Nei primi decenni dell’Ottocento le donne del popolo erano in gran parte analfabete, soprattutto nelle campagne, ma anche nelle città. C’erano in Italia delle situazioni più avanzate, come nel Lombardo-Veneto o nel Granducato di Toscana, dove i governi erano stati influenzati dalle idee illuministe, ma l’istituzione di scuole pubbliche, peraltro poche, era pensata soprattutto per i maschi. Anche la Chiesa, sia nelle parrocchie urbane che in quelle rurali, quando, accanto al tradizionale insegnamento del catechismo, istituiva delle scuole, le destinava soprattutto ai maschi. La situazione cambiò lentamente, in relazione alla crescita dell’industrializzazione e al connesso sviluppo dei servizi che richiedevano un’alfabetizzazione di base. Questo sviluppo si può collocare negli ultimi decenni dell’Ottocento, dopo l’unificazione d’Italia.
Con la legge Casati del 1860, che rendeva obbligatori i primi due anni di scuola elementare sia per i maschi che per le femmine, ebbe inizio un miglioramento dell’istruzione femminile, anche se la mancanza di sanzioni per i genitori che non rispettavano tale obbligo rendeva poco efficace il provvedimento. La legge Coppino nel 1877 rese l’istruzione di base obbligatoria per tre anni e introdusse sanzioni per gli evasori.

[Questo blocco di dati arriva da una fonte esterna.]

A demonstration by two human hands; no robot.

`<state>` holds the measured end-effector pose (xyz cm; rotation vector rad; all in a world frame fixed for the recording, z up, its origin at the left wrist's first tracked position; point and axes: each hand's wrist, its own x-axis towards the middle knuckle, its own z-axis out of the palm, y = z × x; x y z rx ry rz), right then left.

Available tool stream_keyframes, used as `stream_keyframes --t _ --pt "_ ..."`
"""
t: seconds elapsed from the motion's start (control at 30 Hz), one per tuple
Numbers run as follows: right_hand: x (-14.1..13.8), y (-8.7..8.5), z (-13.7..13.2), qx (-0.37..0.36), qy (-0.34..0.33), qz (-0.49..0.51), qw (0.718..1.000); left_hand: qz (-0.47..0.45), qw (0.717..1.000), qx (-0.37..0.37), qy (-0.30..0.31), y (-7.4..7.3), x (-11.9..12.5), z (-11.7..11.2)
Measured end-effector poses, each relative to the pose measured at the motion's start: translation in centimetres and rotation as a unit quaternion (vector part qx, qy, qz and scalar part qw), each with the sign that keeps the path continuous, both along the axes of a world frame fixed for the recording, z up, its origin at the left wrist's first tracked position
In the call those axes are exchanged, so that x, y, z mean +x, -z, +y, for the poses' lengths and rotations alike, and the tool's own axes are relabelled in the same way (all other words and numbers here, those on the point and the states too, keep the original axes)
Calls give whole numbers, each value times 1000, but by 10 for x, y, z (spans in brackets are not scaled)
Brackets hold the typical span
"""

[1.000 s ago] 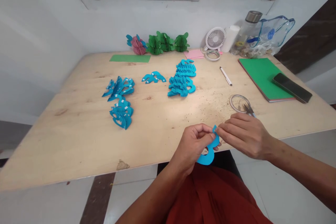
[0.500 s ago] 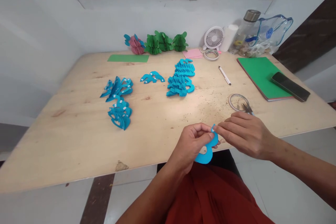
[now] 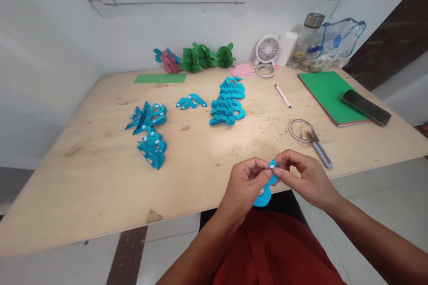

Federico Faruffini, La lettrice, 1864
Un ruolo importante ebbero le donne della borghesia e dell’aristocrazia, più aperte e sensibili agli ideali risorgimentali, che li interpretarono anche come spinta alla libertà e al progresso. Spesso queste donne divennero protagoniste di iniziative filantropiche a favore dell’istruzione e della formazione professionale delle donne dei ceti più umili. Cristina Belgioioso, per esempio, nelle sue terre di Locate di Triulzi, già a metà degli anni quaranta diede vita a un asilo per la cura e l’educazione dei bambini più piccoli, che vivevano abbandonati a se stessi perché genitori e fratelli lavoravano tutto il giorno. Istituì anche scuole elementari per bambini e bambine, due scuole professionali (una per maschi e una per femmine) e una scuola di lavori femminili. In Piemonte, Juliette Colbert di Barolo, la contessa che ospitò e assunse Silvio Pellico dopo gli anni trascorsi nel carcere dello Spielberg, aveva avviato un asilo già negli anni venti, e una scuola per fanciulle negli anni trenta. Qualche anno prima aveva fondato una scuola per le fanciulle costrette alla prostituzione dalla miseria. Molte altre donne dei ceti colti e benestanti indirizzarono le proprie energie in iniziative di istruzione femminile e di cura dei bambini negli ultimi due decenni dell’Ottocento.